A la veille du 1er mai, journée internationale de lutte pour les droits des travailleurs, il nous semblait incontournable de consacrer un focus à la mémoire ouvrière.
Figure centrale de l’histoire sociale des XIXe et XXe siècle, la condition ouvrière a connu de perpétuels bouleversements. Retour à l’usine en 5 documentaires pour comme lieu de travail, lieu de vie, lieu de luttes. L’occasion aussi de mesurer l’impact de leurs disparitions sur les territoires qui ont traverser la désindustrialisation de plein fouet.
Film soutenu par Tënk
Le résumé : En décembre 1995 débute l’un des plus violents combats pour la justice sociale de l’histoire contemporaine française. Un millier de mineurs descendent dans les rues dans une lutte sans merci contre le gouvernement pour conserver leurs droits.
Vingt ans plus tard, la désindustrialisation couplée à une muséification éclair de leur histoire voudrait avoir amputé le peuple de son sens de la lutte.
“Grève ou crève” est composé de vidéos d’archives exclusives de cette époque, filmées au cœur des grèves, et d’images des habitants actuels de la ville. Le film dépeint le portrait de deux générations qui se battent corps et âme et pour lesquelles le combat n’a jamais cessé, malgré les apparences.

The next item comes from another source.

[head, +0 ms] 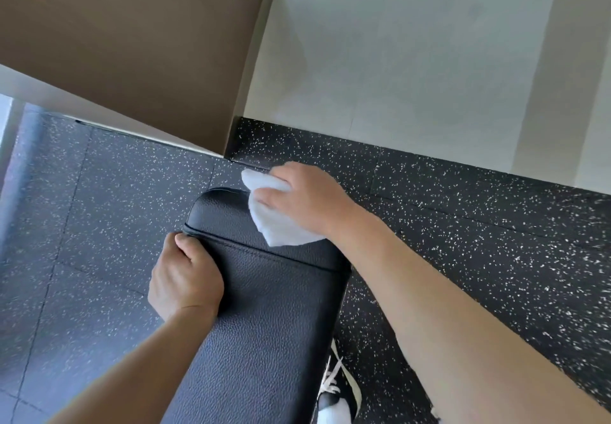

Notre avis : Ce film de Jonathan Rescigno, c’est la mise en lumière de la puissance des colères sociales. Il n’est pas si fréquent que la dimension poétique de la colère et de la révolte contre l’injustice sociale soit aussi présente dans un film documentaire. Ce qui marque dans “Grève ou crève” c’est le mélange réussi des temps et des situations. C’est le travail sonore sur le silence des lieux après la bataille, c’est la fumée des lacrymos qui habillent l’espace et qui permet de glisser d’un temps à un autre et de tisser des liens d’évidence entre les séquences.
C’est un film à hauteur d’hommes et de femmes. Un éloge de la lutte porté haut, au-delà du titre, par les récits des témoins de l’histoire racontant la difficulté de se battre contre l’humiliation. Un très beau portrait de la dignité.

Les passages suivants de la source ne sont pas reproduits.